About this task:
From the line containing "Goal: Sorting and" down to the last line of the material, output each line exactly as it appears, excluding pictures.

######

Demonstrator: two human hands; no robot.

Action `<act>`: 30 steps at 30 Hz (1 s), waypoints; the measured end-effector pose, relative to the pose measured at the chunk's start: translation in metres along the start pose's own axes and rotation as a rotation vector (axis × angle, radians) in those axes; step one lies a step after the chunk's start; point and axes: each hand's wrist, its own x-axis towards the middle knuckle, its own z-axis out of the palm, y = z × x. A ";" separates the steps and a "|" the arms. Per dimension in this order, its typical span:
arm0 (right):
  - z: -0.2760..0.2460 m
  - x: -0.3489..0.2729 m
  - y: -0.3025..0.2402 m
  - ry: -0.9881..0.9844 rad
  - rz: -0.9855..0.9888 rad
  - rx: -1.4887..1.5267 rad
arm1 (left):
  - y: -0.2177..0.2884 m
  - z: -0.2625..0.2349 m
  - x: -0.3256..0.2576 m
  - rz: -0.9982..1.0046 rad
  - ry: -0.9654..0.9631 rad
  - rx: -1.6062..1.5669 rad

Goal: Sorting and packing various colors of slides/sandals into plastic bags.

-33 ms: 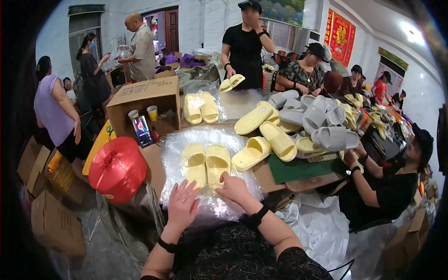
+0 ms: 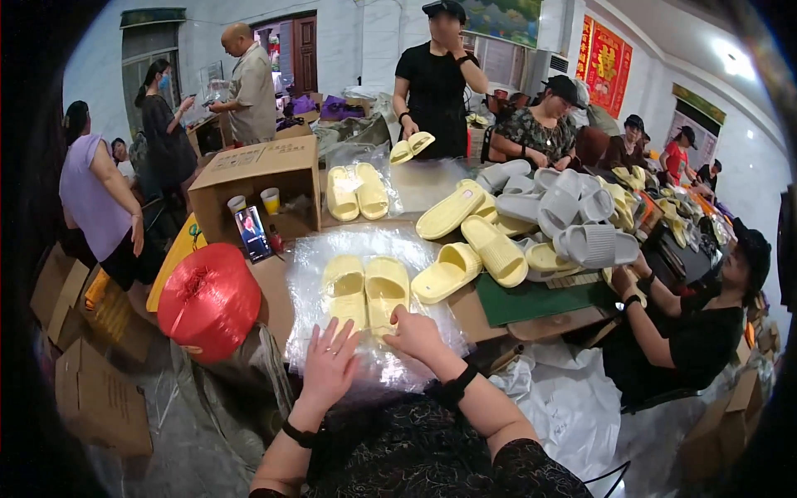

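Far left there's a big red spool of twine (image 2: 209, 300) sitting at the edge of the surface (image 2: 274, 286). Next to it, the left hand (image 2: 330, 365) lies flat with fingers spread open on a clear plastic bag (image 2: 374, 249), gripping nothing. Inside the bag sits a pair of pale yellow slippers (image 2: 365, 288), side by side. The right hand (image 2: 415, 332) has its fingers curled down at the heel of the right slipper, touching it. Further right, loose yellow and grey slippers (image 2: 531, 224) are piled up.
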 end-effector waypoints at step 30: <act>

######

Exercise solution:
Goal: Sorting and packing various colors of slides/sandals into plastic bags.

-33 ms: 
+0 ms: 

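Far left there's a big red spool of twine (image 2: 209, 300) sitting at the edge of the surface (image 2: 274, 286). Next to it, the left hand (image 2: 330, 365) lies flat with fingers spread open on a clear plastic bag (image 2: 374, 249), gripping nothing. Inside the bag sits a pair of pale yellow slippers (image 2: 365, 288), side by side. The right hand (image 2: 415, 332) has its fingers curled down at the heel of the right slipper, touching it. Further right, loose yellow and grey slippers (image 2: 531, 224) are piled up.
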 end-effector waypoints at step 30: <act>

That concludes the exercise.